:: What is needed ::
Look through the material below. Return exactly the lines from the one with "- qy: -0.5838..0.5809" through the one with "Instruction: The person", both included.
- - -
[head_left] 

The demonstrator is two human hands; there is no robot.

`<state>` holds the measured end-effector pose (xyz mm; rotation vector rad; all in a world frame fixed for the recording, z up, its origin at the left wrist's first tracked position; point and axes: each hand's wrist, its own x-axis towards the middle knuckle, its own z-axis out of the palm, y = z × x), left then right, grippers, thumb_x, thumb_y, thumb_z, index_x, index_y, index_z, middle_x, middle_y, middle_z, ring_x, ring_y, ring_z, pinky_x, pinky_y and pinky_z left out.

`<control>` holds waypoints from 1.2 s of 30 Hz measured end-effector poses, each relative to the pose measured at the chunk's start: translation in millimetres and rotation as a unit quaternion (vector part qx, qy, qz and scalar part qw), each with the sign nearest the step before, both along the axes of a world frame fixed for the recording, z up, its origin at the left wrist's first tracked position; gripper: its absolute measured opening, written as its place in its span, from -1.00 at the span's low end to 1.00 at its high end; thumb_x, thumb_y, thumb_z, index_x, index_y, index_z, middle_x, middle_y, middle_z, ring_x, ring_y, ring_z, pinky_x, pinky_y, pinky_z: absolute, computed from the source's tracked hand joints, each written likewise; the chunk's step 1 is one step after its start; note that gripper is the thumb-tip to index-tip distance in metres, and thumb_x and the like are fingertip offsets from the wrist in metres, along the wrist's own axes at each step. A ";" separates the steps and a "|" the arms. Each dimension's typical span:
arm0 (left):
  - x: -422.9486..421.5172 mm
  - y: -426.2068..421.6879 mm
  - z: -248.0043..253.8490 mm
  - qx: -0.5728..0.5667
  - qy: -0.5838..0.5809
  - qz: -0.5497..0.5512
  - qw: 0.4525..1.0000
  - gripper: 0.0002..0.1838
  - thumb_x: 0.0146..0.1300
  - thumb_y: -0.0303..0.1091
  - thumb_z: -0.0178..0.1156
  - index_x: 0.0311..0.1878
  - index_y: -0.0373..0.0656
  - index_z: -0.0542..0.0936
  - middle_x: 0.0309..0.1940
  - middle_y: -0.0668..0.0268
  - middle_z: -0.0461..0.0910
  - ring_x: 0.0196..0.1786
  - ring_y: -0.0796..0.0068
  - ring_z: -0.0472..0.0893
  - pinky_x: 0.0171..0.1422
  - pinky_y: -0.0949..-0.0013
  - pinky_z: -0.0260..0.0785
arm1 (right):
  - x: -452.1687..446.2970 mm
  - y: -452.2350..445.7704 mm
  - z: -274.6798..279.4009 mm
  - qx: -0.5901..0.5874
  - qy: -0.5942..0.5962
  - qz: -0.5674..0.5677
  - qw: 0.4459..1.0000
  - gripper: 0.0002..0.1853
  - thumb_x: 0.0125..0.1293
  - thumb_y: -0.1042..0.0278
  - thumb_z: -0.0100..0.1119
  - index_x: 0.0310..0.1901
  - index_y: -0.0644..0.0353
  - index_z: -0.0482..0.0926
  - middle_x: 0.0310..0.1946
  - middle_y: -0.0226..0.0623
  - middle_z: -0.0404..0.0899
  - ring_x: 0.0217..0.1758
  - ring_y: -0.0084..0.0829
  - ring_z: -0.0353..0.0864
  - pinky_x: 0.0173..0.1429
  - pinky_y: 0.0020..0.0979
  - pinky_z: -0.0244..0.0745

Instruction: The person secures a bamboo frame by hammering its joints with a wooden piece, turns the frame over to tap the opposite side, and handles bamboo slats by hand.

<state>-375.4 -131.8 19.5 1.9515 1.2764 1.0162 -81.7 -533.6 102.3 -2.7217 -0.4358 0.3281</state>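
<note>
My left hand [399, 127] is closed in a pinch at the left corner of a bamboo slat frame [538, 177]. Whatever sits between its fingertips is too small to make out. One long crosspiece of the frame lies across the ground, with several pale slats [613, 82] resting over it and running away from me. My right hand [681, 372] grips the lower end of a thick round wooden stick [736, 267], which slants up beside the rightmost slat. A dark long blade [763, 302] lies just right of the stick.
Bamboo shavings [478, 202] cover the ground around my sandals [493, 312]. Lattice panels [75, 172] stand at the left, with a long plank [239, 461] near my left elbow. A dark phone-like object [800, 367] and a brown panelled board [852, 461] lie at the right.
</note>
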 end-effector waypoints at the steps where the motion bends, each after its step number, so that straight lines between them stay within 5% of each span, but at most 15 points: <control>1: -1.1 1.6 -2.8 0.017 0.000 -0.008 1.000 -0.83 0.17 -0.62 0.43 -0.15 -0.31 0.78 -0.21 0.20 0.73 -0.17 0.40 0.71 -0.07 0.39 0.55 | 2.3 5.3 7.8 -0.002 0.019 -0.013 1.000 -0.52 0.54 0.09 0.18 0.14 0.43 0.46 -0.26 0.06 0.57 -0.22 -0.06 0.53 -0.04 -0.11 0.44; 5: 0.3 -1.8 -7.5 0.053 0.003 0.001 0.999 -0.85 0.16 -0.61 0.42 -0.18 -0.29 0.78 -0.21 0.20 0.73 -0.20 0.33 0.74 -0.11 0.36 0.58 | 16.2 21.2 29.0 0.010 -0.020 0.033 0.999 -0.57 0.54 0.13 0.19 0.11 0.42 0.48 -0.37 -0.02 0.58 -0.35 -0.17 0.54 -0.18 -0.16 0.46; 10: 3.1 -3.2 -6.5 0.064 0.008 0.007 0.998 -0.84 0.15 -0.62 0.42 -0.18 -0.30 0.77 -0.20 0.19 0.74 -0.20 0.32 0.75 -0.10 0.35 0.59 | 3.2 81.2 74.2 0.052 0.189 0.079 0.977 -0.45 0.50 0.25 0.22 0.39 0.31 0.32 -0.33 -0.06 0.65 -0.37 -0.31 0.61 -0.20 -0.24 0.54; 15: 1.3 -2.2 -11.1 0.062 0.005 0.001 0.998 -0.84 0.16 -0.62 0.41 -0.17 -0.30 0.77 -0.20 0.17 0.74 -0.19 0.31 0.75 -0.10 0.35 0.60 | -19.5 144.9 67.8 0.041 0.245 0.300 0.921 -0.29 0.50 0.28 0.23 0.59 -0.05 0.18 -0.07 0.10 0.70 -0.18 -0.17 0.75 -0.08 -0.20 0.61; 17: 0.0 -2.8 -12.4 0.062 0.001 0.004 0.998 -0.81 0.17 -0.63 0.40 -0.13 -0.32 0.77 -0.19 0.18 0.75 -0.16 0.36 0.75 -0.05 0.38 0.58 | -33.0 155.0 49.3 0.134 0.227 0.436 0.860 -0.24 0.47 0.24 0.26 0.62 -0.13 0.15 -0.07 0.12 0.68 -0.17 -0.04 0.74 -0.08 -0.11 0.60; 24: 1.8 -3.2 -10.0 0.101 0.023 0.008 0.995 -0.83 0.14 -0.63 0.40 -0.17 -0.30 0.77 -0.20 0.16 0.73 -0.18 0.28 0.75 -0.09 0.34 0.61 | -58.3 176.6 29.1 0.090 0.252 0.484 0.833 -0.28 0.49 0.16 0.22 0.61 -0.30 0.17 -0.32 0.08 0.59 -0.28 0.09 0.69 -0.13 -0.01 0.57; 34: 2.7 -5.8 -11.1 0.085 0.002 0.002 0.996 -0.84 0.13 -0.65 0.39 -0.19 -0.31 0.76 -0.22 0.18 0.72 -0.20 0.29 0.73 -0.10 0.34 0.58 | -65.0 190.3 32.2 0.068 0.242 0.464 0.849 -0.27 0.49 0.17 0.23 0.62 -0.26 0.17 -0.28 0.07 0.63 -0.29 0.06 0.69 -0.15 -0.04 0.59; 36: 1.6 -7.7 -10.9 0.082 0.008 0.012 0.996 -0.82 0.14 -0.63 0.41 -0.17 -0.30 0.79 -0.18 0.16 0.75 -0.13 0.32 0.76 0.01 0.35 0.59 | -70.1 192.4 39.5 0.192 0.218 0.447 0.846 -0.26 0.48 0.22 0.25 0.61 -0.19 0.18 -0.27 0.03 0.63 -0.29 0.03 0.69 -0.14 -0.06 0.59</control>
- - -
:: Result ::
  - qy: -0.5838..0.5809
  - qz: -0.5497..0.5512
  - qw: 0.4525..1.0000
  - gripper: 0.0002..0.1838
  - thumb_x: 0.0146..0.1300
  - thumb_y: -0.0303..0.1091
  - thumb_z: -0.0178..0.1156
  - index_x: 0.0311..0.1878
  - index_y: -0.0373..0.0656
  - index_z: -0.0542..0.0936
  - middle_x: 0.0309..0.1940
  - middle_y: -0.0668..0.0268
  - middle_z: -0.0461..0.0910
  - ring_x: 0.0196..0.1786
  - ring_y: -0.0796..0.0068
  - ring_z: -0.0472..0.0893
  - pinky_x: 0.0171..0.1422
  - pinky_y: -0.0949..-0.0013
  - pinky_z: -0.0260..0.0785
arm1 (right):
  - x: -452.1687..446.2970 mm
  - y: -452.2350..445.7704 mm
  - z: -274.6798..279.4009 mm
  - qx: -0.5901..0.5874
  - qy: -0.5942..0.5962
  - qz: -0.5674..0.5677
  - qw: 0.4459..1.0000
  - gripper: 0.0002..0.1853
  - thumb_x: 0.0125..0.1293
  - thumb_y: -0.1042..0.0278
  - thumb_z: -0.0100..0.1119
  - index_x: 0.0310..0.1901
  - index_y: -0.0644..0.0353
  - index_z: -0.0482..0.0926
  - middle_x: 0.0310..0.1946
  - middle_y: -0.0226..0.0623
  - middle_z: -0.0404..0.0899
  - ring_x: 0.0217..0.1758
  - ring_y: -0.0084..0.0829
  - ring_z: -0.0353..0.0864
  - pinky_x: 0.0173..0.1429
  - pinky_y: 0.0020..0.0979
  - pinky_z: -0.0244..0.0745

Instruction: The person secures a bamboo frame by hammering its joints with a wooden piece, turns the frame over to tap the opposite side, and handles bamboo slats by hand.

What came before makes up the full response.